I say another because this error message appears all over Stack Overflow.
Other Issues
So far I've found different answers to the same error message, which doesn't apply to my case:
-
break
serialize :one, :two
into two lines:serialize :one serialize :two
-
a method of a base class is being overridden of a base class and super needs to be called
-
a method of a like-named class is being called, instead of the intended class (related to using belongs_to), which is corrected by supplying
:class_name => '::<Insert ClassName Here>'
to refer to the parent ClassName. -
using an outdated protected_attributes gem
My Issue
Perhaps my issue is related to one of those described above, or maybe it's completely new. Here's what works and what doesn't work:
FooClassName.select(:foo_field) # works (returns FooClassName::ActiveRecord_Relation)
FooClassName.select(:foo_field).where(username: 'bar') # fails (Object doesn't support #inspect)
FooClassName.select(:foo_field).where(foo_field: 'foo') # fails (Object doesn't support #inspect)
FooClassName.select(:foo_field).where("username = 'bar'") # works (returns FooClassName::ActiveRecord_Relation)
FooClassName.select(:foo_field).where("foo_field = 'foo'") # works (returns FooClassName::ActiveRecord_Relation)

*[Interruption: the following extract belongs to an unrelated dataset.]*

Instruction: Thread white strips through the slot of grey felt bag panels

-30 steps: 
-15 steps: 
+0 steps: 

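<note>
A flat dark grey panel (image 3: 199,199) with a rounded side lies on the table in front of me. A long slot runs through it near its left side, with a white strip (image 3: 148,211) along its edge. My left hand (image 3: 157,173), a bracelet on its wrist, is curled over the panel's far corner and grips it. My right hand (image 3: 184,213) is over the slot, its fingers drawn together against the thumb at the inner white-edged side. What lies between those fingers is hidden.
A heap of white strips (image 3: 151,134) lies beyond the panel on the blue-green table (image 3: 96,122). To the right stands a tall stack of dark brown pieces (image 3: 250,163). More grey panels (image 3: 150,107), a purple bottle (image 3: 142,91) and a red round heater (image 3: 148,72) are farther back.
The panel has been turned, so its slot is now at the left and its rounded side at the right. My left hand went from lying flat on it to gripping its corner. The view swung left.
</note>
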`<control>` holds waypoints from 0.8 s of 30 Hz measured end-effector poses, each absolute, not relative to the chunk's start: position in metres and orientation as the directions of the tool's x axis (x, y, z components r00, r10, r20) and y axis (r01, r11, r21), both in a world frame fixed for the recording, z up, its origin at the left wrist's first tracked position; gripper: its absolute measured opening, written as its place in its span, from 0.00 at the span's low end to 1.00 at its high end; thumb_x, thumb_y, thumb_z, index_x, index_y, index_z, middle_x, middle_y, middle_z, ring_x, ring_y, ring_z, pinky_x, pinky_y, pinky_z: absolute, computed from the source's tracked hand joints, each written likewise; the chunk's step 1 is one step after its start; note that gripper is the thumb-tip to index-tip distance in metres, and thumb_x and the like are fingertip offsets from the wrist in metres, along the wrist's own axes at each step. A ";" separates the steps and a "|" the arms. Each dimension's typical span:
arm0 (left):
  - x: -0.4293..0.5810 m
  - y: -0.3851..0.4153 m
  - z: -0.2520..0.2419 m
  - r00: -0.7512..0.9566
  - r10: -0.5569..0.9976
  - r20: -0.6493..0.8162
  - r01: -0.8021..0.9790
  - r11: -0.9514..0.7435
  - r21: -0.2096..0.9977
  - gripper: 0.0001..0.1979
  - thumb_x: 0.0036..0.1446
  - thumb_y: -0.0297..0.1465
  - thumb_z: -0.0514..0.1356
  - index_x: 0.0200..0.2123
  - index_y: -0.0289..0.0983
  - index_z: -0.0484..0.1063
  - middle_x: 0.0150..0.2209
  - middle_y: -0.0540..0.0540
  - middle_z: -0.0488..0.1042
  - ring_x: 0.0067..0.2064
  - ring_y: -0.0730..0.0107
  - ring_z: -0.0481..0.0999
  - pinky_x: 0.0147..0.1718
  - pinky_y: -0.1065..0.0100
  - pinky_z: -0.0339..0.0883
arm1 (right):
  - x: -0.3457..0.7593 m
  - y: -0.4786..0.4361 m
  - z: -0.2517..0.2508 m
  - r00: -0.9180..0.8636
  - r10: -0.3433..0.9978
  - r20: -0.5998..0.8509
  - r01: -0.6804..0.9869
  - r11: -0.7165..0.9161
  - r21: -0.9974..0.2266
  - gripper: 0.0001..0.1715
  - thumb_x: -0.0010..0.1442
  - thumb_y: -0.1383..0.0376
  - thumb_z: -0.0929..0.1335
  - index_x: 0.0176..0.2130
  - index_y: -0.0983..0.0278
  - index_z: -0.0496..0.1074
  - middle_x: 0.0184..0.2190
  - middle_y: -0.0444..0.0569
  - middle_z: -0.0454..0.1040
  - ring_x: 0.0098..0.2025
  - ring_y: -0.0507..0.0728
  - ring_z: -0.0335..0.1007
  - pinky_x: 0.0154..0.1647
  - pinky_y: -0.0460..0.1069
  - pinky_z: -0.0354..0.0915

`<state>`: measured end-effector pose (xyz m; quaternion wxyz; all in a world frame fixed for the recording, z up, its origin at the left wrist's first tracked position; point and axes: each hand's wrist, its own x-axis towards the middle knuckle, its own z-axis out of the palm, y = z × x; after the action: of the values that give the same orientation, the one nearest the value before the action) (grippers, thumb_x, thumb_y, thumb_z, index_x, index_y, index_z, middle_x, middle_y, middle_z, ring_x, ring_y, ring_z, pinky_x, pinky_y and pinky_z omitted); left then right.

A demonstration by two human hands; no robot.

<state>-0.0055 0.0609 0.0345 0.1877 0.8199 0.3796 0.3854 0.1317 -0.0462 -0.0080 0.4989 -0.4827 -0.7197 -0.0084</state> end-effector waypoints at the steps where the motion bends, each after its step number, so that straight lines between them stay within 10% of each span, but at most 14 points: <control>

I don't think there's anything special happening in the class:
class FooClassName < ActiveRecord::Base
establish_connection :named_connection
self.table_name = 'name_of_view'
# Commented out per the Rails 3 -> 4 Update guide
# (http://ift.tt/YwRK6e)
# attr_accessible :foo_field, :bar_field, :username
end
So I don't know what is going on or how to debug further. Maybe it is not a permitted_param, which I have to allow as a strong param somehow?
If it helps, I am using composite_primary_keys and friendly_id gem, upgraded to the latest version I could for my version of Rails 4, but I've commented these out and the error still exists anyhow.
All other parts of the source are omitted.